- **PROBLEM DETAILS**: Look through the material below and copy every line containing the word "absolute".

- **DATA SECTION**:
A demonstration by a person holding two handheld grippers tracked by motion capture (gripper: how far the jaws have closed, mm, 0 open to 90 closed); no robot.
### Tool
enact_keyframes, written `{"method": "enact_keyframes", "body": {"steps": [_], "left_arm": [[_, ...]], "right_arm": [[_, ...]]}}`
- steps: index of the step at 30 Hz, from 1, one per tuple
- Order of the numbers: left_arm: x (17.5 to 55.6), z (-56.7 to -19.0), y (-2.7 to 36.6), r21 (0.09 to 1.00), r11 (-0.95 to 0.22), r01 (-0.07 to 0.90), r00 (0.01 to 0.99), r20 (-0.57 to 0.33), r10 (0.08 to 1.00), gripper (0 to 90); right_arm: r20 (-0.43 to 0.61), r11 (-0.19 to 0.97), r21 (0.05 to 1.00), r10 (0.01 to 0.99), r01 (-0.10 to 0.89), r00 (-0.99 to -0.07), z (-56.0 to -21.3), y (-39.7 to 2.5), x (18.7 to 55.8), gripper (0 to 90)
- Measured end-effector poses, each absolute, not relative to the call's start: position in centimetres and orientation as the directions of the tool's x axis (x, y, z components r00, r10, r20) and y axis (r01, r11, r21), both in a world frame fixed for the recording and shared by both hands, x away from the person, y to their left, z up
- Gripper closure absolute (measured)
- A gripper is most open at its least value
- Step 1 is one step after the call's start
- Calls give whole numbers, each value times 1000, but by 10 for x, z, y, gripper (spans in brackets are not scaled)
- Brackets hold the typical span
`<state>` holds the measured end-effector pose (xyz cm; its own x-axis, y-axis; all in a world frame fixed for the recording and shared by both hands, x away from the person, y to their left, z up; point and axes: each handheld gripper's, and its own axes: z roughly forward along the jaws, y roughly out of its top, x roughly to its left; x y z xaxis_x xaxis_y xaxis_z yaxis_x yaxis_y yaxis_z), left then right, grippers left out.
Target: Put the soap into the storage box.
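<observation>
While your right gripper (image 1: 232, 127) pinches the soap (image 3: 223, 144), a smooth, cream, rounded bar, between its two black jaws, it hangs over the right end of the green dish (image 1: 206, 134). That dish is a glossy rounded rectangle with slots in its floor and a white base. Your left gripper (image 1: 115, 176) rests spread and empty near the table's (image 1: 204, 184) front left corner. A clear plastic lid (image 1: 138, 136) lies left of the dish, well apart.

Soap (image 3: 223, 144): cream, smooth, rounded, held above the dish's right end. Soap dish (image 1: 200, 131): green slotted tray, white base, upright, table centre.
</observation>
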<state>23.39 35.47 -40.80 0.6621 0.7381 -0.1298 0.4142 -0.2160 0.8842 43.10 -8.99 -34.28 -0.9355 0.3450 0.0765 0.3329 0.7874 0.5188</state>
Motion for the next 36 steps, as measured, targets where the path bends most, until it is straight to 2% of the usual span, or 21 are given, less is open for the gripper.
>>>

- **THE ANSWER**:
- Measured end-effector poses, each absolute, not relative to the call's start: position in centimetres and orientation as the directions of the tool's x axis (x, y, z components r00, r10, r20) and y axis (r01, r11, r21), both in a world frame fixed for the recording and shared by both hands, x away from the person, y to their left, z up
- Gripper closure absolute (measured)

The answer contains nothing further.